### WHAT TO DO
Transcribe the tail of the listing: start at the line containing "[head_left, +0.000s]" and stop after the last line, keeping every character as is and adding nothing.

### DATA EXTRACT

=== Begin Enclosure ===

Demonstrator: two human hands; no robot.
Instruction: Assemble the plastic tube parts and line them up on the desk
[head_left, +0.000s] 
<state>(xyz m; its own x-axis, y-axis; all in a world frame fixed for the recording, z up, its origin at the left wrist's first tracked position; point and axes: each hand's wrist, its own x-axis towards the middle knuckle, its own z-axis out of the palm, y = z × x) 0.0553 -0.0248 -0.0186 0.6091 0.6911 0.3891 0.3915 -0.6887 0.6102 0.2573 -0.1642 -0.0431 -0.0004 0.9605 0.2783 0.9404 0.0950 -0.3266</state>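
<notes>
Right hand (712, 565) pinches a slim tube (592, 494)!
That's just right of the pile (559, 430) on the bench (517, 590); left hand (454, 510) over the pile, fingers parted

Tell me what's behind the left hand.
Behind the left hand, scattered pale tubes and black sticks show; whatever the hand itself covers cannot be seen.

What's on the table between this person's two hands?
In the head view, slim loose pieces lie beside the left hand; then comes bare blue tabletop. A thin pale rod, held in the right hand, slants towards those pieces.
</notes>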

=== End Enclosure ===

### SOLUTION TO THIS EXERCISE
[head_left, +0.000s] 
<state>(xyz m; its own x-axis, y-axis; all in a world frame fixed for the recording, z up, its origin at the left wrist's first tracked position; point and axes: each hand's wrist, its own x-axis towards the middle knuckle, its own z-axis out of the palm, y = z × x) 0.0553 -0.0248 -0.0186 0.6091 0.6911 0.3891 0.3915 -0.6887 0.6102 0.2573 -0.1642 -0.0431 -0.0004 0.9605 0.2783 0.9404 0.0950 -0.3266</state>
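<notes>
Right hand (712, 565) pinches a slim tube (592, 494)!
That's just right of the pile (559, 430) on the bench (517, 590); left hand (454, 510) over the pile, fingers parted

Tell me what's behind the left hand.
Behind the left hand, scattered pale tubes and black sticks show; whatever the hand itself covers cannot be seen.

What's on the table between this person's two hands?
In the head view, slim loose pieces lie beside the left hand; then comes bare blue tabletop. A thin pale rod, held in the right hand, slants towards those pieces.
</notes>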

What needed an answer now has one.